R80-2) Mon avancée sous terre est lente
(D’après : « Les voitures seront volantes ».Sous terre, avancée, autre monde)
SOUS TERRE
Mon avancée sous terre est lente, difficultueuse, et les efforts qu’elle me coûte disproportionnés en regard du terrain finalement gagné. Je passe plus de temps à déblayer la voie devant moi (avec pour seul outil un pieu rudimentaire), qu’assis sur mon chariot, que je ne regagne chaque fois que pour le faire avancer de quelques centimètres. Du reste, il m’arrive bien souvent de le déplacer sans même m’y installer, en le traînant simplement derrière moi (c’est un modèle des plus modestes, à place unique, que l’on peut tirer sans trop de peine).

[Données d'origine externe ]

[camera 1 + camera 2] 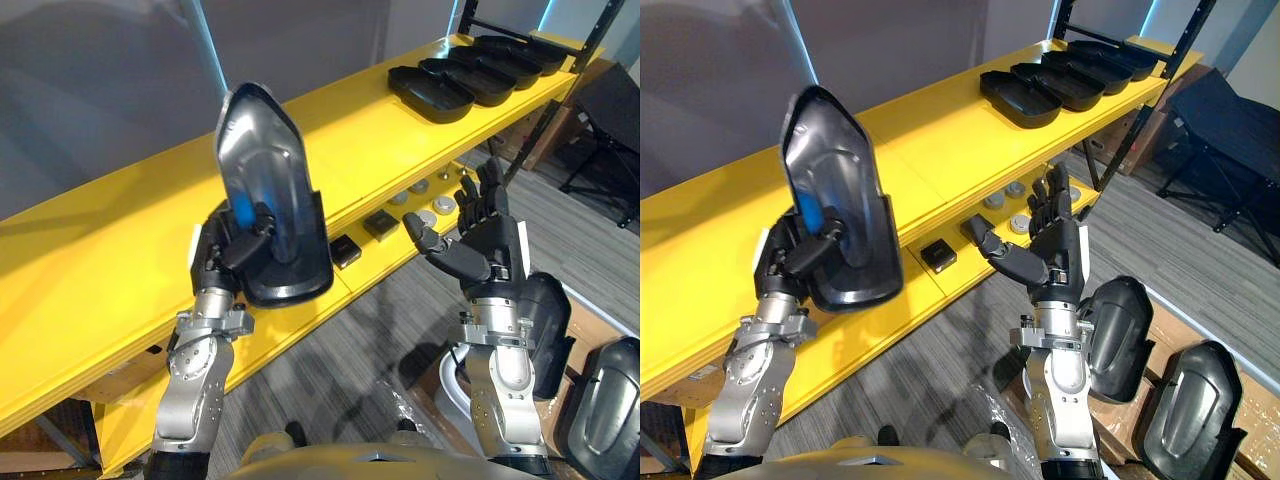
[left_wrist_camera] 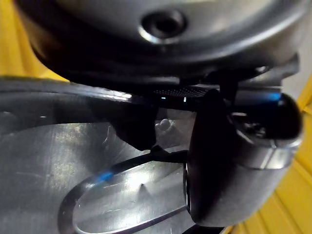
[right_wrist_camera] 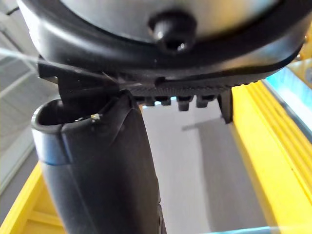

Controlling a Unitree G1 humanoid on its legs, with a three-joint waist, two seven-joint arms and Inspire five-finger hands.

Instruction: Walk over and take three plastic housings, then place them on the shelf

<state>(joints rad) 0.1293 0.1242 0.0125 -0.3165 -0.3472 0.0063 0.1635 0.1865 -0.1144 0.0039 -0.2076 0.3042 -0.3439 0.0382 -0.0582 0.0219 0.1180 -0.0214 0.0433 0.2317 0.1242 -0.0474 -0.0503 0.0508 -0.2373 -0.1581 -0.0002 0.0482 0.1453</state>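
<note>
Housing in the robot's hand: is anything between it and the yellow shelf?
Nothing visible. The left hand holds the plastic housing upright in front of a bare stretch of the yellow shelf; the other housings lie far along it.

held housing (image 1: pixel 265 190): glossy dark tapered shell, stood upright, narrow end up, gripped in left hand (image 1: pixel 225 255) above yellow shelf (image 1: pixel 120 230) | shelf housings (image 1: pixel 430 92): lay in a row, far right end | spare housings (image 1: pixel 1192 410): lay low, off shelf
</note>
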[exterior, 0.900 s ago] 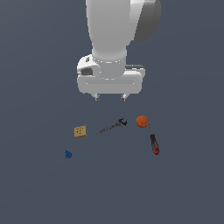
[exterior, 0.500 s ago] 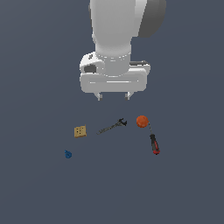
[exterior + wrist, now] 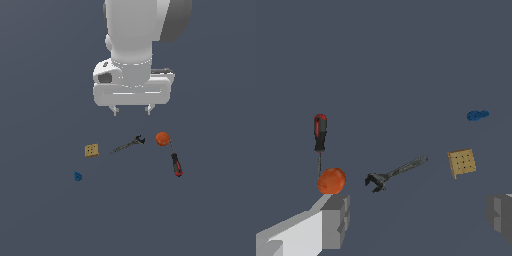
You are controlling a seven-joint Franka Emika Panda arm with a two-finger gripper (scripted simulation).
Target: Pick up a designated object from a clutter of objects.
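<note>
The blue piece [image 3: 77, 176] lies nearest in the exterior view, a tiny, lumpy, saturated bit of irregular outline, far out at that view's left. The screwdriver [image 3: 175, 161] lies at about the same depth on the exterior view's right: a rounded handle in glossy red and black, then a thin dark shaft running away toward the ball [image 3: 162, 139]. The shaft tip reaches the ball's edge; I cannot tell whether they touch. The ball is a smooth, matte orange sphere.

The block [image 3: 91, 150] is a flat tan square, its top face dotted with a grid of small holes, lying left of centre and apart from the rest. Between block and ball lies the wrench [image 3: 128, 145], a slim dark grey metal bar with a dull sheen, set slantwise, its black jawed head near the ball but clear of it. Nothing rests on it.

All five sit on a plain, even slate-grey counter [image 3: 45, 215].

Farther back and above, the white, smooth-shelled arm hangs over the scene. Its fingers [image 3: 116, 109] are short grey blocky stubs, spread wide apart with nothing between them, well above the wrench; the gripper [image 3: 132, 110] touches none of the objects.
</note>
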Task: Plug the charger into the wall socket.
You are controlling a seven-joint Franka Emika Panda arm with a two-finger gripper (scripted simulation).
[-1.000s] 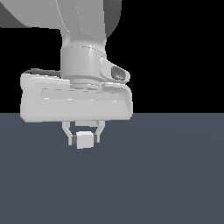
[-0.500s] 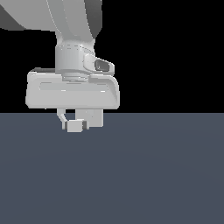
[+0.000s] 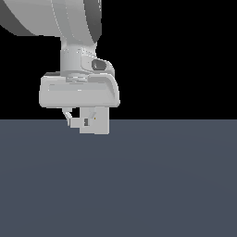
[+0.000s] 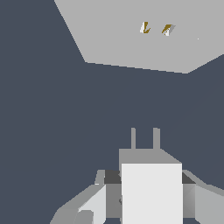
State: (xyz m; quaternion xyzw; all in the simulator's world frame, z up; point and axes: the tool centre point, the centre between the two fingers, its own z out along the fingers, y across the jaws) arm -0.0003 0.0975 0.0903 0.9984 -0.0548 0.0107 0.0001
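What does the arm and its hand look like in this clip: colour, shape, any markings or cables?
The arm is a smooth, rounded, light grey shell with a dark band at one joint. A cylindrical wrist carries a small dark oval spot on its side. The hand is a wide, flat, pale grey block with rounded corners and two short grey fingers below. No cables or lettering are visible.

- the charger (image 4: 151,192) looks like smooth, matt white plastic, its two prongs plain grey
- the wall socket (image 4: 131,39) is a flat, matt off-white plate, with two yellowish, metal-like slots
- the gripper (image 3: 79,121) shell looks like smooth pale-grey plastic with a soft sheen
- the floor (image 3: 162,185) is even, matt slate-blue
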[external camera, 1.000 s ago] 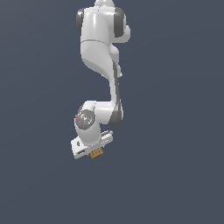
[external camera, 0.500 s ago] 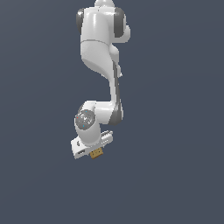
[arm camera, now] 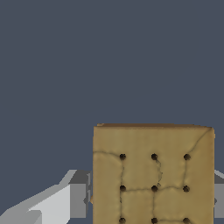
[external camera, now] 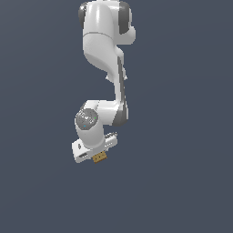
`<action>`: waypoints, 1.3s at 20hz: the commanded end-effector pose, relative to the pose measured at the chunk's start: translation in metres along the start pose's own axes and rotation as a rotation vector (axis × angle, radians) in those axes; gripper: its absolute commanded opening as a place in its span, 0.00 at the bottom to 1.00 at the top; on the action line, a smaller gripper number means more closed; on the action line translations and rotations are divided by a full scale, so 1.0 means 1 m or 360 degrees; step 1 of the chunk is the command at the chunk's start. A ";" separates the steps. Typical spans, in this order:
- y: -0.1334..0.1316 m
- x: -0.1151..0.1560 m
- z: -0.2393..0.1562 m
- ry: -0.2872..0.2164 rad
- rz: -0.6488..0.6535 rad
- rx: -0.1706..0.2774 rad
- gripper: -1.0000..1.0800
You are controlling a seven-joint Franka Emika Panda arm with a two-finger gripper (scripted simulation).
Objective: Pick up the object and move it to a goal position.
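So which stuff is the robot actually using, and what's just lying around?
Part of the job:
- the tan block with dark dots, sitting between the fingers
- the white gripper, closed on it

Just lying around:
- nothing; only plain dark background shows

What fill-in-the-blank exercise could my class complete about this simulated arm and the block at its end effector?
1. The block between the fingers is tan-brown and its top bears a grid of dark ____.
2. In the exterior view, the block shows just below the arm's white ____.
3. The surface behind the arm is a plain dark ____-grey.
4. The arm itself is mostly ____ in colour.

Missing words: dots; end effector; blue; white
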State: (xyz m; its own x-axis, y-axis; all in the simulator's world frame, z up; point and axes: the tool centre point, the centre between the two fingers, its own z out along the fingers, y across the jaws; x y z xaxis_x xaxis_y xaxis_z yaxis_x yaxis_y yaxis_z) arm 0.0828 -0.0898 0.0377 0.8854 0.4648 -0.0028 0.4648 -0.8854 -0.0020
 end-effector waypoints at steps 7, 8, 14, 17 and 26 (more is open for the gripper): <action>0.002 -0.002 -0.077 0.0003 -0.0001 -0.0003 0.00; 0.002 -0.002 -0.089 0.0003 -0.0001 -0.0003 0.00; 0.003 -0.004 -0.159 0.0004 -0.0001 -0.0003 0.00; 0.004 -0.004 -0.194 0.0004 -0.0001 -0.0003 0.00; 0.007 -0.005 -0.293 0.0004 -0.0001 -0.0002 0.00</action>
State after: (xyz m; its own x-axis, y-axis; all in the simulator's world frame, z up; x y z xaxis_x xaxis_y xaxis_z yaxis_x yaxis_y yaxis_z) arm 0.0826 -0.0984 0.3138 0.8850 0.4655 -0.0001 0.4655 -0.8850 -0.0003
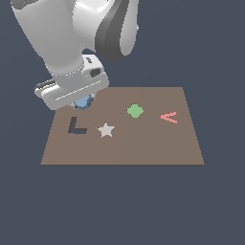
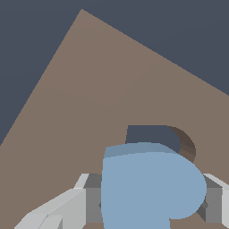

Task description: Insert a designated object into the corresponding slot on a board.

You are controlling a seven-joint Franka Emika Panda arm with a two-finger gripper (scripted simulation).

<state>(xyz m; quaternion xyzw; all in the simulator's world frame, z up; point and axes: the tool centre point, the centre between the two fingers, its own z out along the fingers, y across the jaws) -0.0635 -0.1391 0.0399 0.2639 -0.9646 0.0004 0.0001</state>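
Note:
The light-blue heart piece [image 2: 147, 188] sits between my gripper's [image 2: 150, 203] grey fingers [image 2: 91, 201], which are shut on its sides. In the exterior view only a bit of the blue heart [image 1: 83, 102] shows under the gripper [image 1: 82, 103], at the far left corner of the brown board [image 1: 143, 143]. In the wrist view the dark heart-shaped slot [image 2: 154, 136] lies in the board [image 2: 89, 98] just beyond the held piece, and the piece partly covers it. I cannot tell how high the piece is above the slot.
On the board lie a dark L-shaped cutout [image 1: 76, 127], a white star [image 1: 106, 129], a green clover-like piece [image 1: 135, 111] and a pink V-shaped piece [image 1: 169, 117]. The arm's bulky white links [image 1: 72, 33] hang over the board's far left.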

Pourtant, malgré cette difficulté à progresser, je ne perds pas courage. Bien au contraire, c’est comme si cette adversité renforçait mon ardeur. J’aime faire face à de nouvelles terres, à des roches soudain plus dures, ou au contraire plus friables, j’aime me voir contraint de contourner des poches d’eau souterraine ou des entrelacs de racines dont je me plais, dans l’obscurité qui m’enveloppe, à imaginer quels troncs, quels branches, quel feuillage elles nourrissent.
Je ne sais d’ailleurs d’où me vient la connaissance des arbres, des rivières, des villes même sous lesquels je passe parfois, et que certains indices, que j’ai appris à lire, me révèlent. Ai-je habité à l’air libre dans mon jeune âge ? M’a-t-on conté (mais qui l’aurait fait alors ?) la vie à la surface de la terre ? Je l’ignore. Mais je sais ce qu’il s’y passe. Je sais les guerres, les famines, la terre et l’air contaminés par les hommes, le ciel congestionné par des cohortes de véhicules progressant pas à pas, coincés dans d’immenses nuages rendus solides et raides par leur surpeuplement même.
C’est pourquoi mon existence ici, dans ces profondeurs, m’apparaît somme toute préférable, malgré la solitude, le froid parfois, l’absence de distractions. Je ne sais où ces efforts quotidiens me mènent, si même il est raisonnable de leur imaginer un but. Peu importe, pourvu qu’ils me tiennent à distance de cet autre monde en perdition, où les hommes n’ont d’autre idée, ni d’autre désir, que de proliférer, tout en travaillant toujours plus vigoureusement à leur propre extinction.